From YOLO to YOLOv4

8 min readJun 8, 2022

YOLO Object detection explained

YOLO object detectors have become the State of the Art when it comes to real-time detections. There are multiple YOLOS and all their names can get a little confusion. This blog post aims to give the reader a brief introduction to the YOLO Series and is a continuation of the previous Blog Post on Object Detection SOTA. https://medium.com/@pedroazevedo6/object-detection-state-of-the-art-2022-ad750e0f6003

The YOLO Series

We will first start by introducing the Original YOLO and go from there. This article is based on my master thesis so I will leave all the references number as they are and you can check out each reference on the thesis linked bellow!

The Original YOLO.

Authors of YOLO [46] proposed a different approach to existing object detectors at the time.

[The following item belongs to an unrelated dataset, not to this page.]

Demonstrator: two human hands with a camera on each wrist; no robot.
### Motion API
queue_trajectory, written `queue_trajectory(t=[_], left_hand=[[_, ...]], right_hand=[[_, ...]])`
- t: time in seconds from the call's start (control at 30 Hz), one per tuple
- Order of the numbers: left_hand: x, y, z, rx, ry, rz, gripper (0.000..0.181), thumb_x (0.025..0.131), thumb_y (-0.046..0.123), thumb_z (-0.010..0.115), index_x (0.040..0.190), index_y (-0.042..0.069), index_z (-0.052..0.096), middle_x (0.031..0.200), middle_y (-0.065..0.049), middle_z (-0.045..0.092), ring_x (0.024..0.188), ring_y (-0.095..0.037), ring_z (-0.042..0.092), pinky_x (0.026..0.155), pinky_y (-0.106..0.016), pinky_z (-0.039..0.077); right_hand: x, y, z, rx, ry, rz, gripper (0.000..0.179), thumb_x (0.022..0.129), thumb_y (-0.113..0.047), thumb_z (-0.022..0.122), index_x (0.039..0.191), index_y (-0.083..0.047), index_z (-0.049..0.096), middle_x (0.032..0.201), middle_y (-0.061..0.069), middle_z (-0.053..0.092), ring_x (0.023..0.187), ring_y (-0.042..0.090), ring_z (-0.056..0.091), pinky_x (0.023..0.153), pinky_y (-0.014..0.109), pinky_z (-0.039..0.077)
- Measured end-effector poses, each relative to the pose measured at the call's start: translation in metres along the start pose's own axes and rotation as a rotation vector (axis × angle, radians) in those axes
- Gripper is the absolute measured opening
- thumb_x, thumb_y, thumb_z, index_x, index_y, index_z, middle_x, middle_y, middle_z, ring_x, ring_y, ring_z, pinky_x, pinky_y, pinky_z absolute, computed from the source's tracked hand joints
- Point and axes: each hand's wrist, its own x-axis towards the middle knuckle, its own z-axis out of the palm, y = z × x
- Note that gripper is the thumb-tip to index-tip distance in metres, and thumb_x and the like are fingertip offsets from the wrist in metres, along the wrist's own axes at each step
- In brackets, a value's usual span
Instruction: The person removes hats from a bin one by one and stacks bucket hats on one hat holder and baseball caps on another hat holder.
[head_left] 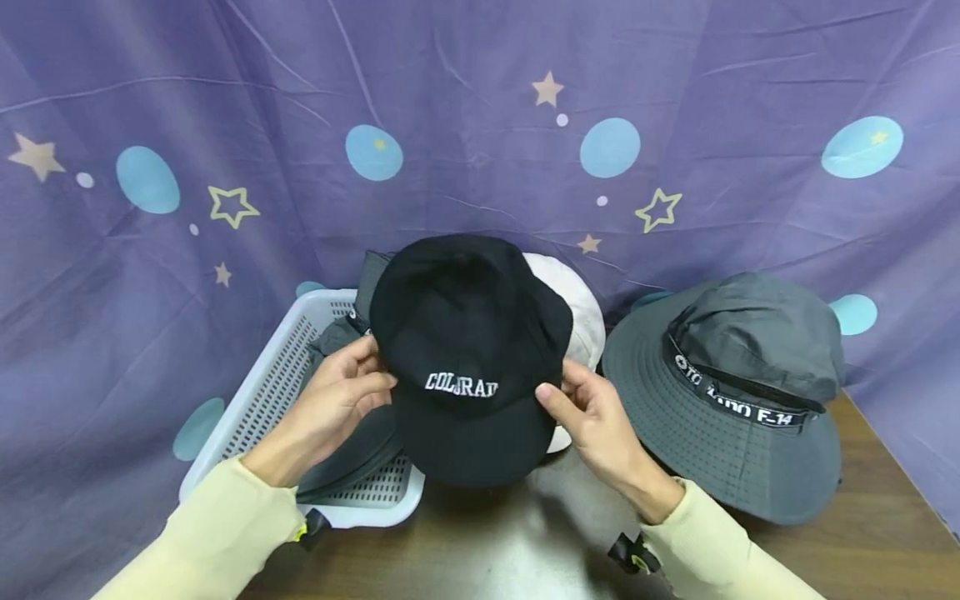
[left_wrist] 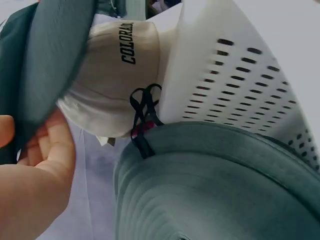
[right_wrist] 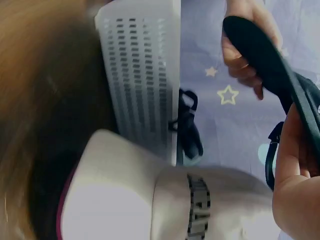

Although the models increased in accuracy each year, object detectors lacked speed that allowed them to perform in real time. YOLO presented a new approach, instead of re-purposing a classifier to perform object detection, YOLO [46] instead framed object detection as a regression problem to spatially separated bounding boxes with associated class probabilities. By doing so the entire object detection pipeline was turned into a single network that could be optimized end-to-end directly on detection performance (instead of having to maximize a classifier then perform classification with it). YOLO, however, suffered from a lot of limitations specially dealing with small objects. Due to their size it is hard to separate them when they are present in groups. YOLO works like a grid, and each grid can only detect a single object, so when objects are presented in groups, it becomes harder to detect them. It also sacrifices accuracy for inference speed so it is not as accurate as some of the other models that included the existing SOTA. YOLO divides images into regular grids, as seen on Figure 2.11, and performs detection and localization on those very same grids (Residual Blocks). These grids return three things; the bounding box coordinate with respect to their cell coordinates, the object label, and the probability that the object is in the cell grid [46].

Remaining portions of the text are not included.